Data shown:
╔══

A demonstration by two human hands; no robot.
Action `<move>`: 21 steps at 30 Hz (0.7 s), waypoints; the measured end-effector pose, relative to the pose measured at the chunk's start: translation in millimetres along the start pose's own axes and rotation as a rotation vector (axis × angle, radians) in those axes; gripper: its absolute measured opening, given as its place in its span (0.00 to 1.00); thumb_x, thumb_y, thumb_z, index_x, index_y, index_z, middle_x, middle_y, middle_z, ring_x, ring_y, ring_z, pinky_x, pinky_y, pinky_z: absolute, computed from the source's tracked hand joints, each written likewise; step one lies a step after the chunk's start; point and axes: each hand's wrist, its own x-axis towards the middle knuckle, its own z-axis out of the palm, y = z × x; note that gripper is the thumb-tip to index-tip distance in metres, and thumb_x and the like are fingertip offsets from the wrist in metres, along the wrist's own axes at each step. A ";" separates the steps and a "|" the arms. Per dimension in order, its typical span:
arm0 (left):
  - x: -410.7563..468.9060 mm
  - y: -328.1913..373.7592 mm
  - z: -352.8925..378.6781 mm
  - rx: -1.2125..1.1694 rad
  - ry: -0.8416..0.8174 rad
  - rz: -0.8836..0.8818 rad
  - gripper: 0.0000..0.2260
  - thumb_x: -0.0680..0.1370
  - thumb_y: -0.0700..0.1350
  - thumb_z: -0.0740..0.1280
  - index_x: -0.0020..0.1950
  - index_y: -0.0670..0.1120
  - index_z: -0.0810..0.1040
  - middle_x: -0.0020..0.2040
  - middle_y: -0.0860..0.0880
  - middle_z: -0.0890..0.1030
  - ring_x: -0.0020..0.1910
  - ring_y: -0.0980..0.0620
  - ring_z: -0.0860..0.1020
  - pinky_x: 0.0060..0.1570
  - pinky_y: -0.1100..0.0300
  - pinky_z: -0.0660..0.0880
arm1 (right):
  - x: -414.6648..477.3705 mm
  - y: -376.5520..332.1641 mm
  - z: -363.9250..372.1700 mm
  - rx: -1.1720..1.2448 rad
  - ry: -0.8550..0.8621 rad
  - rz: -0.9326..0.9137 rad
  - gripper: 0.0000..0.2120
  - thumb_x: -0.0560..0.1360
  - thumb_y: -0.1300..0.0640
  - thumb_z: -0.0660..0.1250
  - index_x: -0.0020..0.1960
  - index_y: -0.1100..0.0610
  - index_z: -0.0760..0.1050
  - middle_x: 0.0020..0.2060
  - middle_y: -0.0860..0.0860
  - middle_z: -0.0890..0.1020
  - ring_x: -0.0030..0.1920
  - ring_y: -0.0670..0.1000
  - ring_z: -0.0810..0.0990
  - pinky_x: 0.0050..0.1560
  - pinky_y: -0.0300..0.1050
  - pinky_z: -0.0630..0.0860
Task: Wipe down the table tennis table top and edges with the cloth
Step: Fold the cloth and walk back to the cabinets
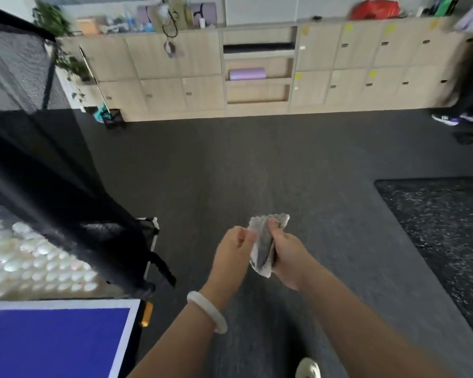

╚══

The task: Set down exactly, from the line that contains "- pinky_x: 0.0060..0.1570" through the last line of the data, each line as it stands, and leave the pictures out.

Exercise response:
  - pinky_x: 0.0060..0.1570
  - pinky_y: -0.1100..0.0300
  - pinky_z: -0.0660..0.0880
arm1 (right):
  - x: -414.6648..477.3705 mm
  - y: -376.5520..332.1641 mm
  - z: -363.9250..372.1700 mm
  - rx: -1.1720..1.2448 rad
  - ry: -0.8550..0.8621 rad
  - rz: -0.9326..0.9137 rad
  - gripper: 0.0000..0.2120
  - thumb_x: -0.0560..0.1360
  - thumb_y: -0.1300..0.0640
  - thumb_z: -0.0660..0.1250
  - index_x: -0.0020..0.1960
  - index_y: -0.1100..0.0610
  - index_z: -0.0760..0.1050
  - middle_x: 0.0020..0.2060
  - middle_y: -0.0860..0.0860
  - middle_z: -0.0890..0.1020
  - ring_x: -0.0030..0.1920
  - ring_y: -0.0670..0.1000
  - ring_z: -0.0810..0.0990
  - pinky_x: 0.0050..0.1560
  - pinky_y: -0.0300..0.1050
  - pinky_z: -0.0630..0.0860
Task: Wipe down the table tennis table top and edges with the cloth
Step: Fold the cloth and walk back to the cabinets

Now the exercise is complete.